■ **What is required**
A verbatim restatement of the data, free of pictures, is what you should output.

§ §

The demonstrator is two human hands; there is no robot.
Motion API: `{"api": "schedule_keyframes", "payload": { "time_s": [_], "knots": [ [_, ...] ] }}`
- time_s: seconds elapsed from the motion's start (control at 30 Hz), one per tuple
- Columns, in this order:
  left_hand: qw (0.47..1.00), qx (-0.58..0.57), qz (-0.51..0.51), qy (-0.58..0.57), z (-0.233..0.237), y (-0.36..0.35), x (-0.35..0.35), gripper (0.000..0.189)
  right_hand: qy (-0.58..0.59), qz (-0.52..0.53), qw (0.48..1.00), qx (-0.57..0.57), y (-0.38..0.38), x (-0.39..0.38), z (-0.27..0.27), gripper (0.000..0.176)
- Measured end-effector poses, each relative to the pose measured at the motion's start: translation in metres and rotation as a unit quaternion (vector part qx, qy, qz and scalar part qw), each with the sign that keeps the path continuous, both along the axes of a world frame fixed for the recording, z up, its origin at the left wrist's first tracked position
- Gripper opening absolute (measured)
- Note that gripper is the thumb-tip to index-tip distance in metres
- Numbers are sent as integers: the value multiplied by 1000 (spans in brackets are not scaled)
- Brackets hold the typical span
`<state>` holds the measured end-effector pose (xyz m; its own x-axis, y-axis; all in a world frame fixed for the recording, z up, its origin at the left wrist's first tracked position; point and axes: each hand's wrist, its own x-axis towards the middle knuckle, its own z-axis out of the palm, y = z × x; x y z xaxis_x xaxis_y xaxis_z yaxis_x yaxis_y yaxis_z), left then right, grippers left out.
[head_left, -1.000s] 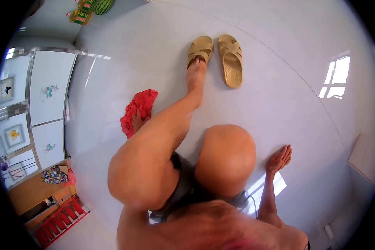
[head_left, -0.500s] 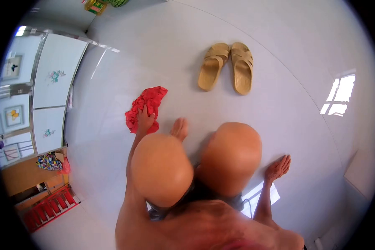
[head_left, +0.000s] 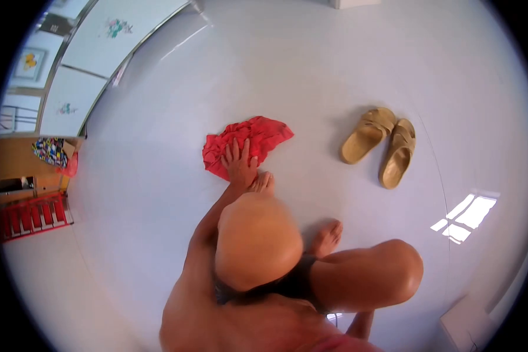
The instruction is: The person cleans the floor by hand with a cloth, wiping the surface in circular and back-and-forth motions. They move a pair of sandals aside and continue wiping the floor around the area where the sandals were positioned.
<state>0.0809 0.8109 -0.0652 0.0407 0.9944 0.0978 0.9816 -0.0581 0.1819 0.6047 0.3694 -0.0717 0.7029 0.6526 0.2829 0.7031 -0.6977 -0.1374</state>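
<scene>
The crumpled red fabric cloth [head_left: 273, 134] lies on the glossy pale grey tiled floor [head_left: 311, 70], in front of me and a little to my left. It is bunched in many folds, with one corner drawn out to the right, so it looks soft and loosely dropped, not folded. My left hand [head_left: 240, 169] is on its near part, palm down. My grip there is apart: the fingers are spread over the folds and do not close around them. I judge that such a flat hand holds the cloth by pressing it to the floor. My right grip is hidden behind my bent right leg [head_left: 364, 276]; only some of the right forearm [head_left: 362, 324] shows, so I cannot tell if its fingers are apart or together.

Just beside the left wrist is my bare left foot [head_left: 264, 183], under the raised left knee [head_left: 258, 240]. The bare right foot [head_left: 328, 234] is set further right, which probably gives me a wide, steady base for this low posture.

Well apart from the cloth, to the right, rest two tan slippers with crossed straps [head_left: 362, 144], close together at the toes, their heels towards me. Far left stands a white cabinet with painted flowers [head_left: 114, 50].
</scene>
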Motion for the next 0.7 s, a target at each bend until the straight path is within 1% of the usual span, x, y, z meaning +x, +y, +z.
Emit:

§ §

■ **Exercise solution**
The demonstrator is two human hands; there is no robot.
Motion API: `{"api": "schedule_keyframes", "payload": { "time_s": [_], "knots": [ [_, ...] ] }}`
- time_s: seconds elapsed from the motion's start (control at 30 Hz), one per tuple
- Columns, in this order:
  left_hand: qw (0.47..1.00), qx (-0.58..0.57), qz (-0.51..0.51), qy (-0.58..0.57), z (-0.233..0.237), y (-0.36..0.35), x (-0.35..0.35), gripper (0.000..0.189)
  right_hand: qy (-0.58..0.59), qz (-0.52..0.53), qw (0.48..1.00), qx (-0.57..0.57), y (-0.38..0.38), x (-0.39..0.38), z (-0.27..0.27), gripper (0.000..0.176)
- Measured end-effector poses, each relative to the pose measured at the motion's start: translation in metres and rotation as a unit quaternion (vector part qx, qy, qz and scalar part qw), each with the sign that keeps the path continuous, both along the axes of a world frame fixed for the recording, z up, its origin at the left wrist's first tracked position
- Gripper opening absolute (measured)
- Note that gripper is the thumb-tip to index-tip distance in metres
- Numbers are sent as integers: the value multiplied by 1000 (spans in brackets are not scaled)
- Brackets hold the typical span
`<state>` holds the measured end-effector pose (xyz m; its own x-axis, y-axis; all in a world frame fixed for the recording, z up, its origin at the left wrist's first tracked position; point and axes: each hand's wrist, its own x-axis towards the middle knuckle, its own z-axis out of the palm, y = z × x; x y z xaxis_x xaxis_y xaxis_z yaxis_x yaxis_y yaxis_z), left then right, grippers left out.
[head_left, -1.000s] 
[head_left, -0.500s] 
[head_left, +0.000s] 
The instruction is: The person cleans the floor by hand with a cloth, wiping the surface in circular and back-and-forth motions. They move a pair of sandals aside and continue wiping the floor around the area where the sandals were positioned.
<state>0.0809 0.8109 -0.0652 0.0407 0.9944 0.0978 0.9816 -0.0581 0.1819 0.6047 0.3694 -0.0717 0.7029 0.6526 0.2829 0.7031 -0.6977 -0.1374</state>
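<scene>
The crumpled red fabric cloth [head_left: 273, 134] lies on the glossy pale grey tiled floor [head_left: 311, 70], in front of me and a little to my left. It is bunched in many folds, with one corner drawn out to the right, so it looks soft and loosely dropped, not folded. My left hand [head_left: 240, 169] is on its near part, palm down. My grip there is apart: the fingers are spread over the folds and do not close around them. I judge that such a flat hand holds the cloth by pressing it to the floor. My right grip is hidden behind my bent right leg [head_left: 364, 276]; only some of the right forearm [head_left: 362, 324] shows, so I cannot tell if its fingers are apart or together.

Just beside the left wrist is my bare left foot [head_left: 264, 183], under the raised left knee [head_left: 258, 240]. The bare right foot [head_left: 328, 234] is set further right, which probably gives me a wide, steady base for this low posture.

Well apart from the cloth, to the right, rest two tan slippers with crossed straps [head_left: 362, 144], close together at the toes, their heels towards me. Far left stands a white cabinet with painted flowers [head_left: 114, 50].
</scene>
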Motion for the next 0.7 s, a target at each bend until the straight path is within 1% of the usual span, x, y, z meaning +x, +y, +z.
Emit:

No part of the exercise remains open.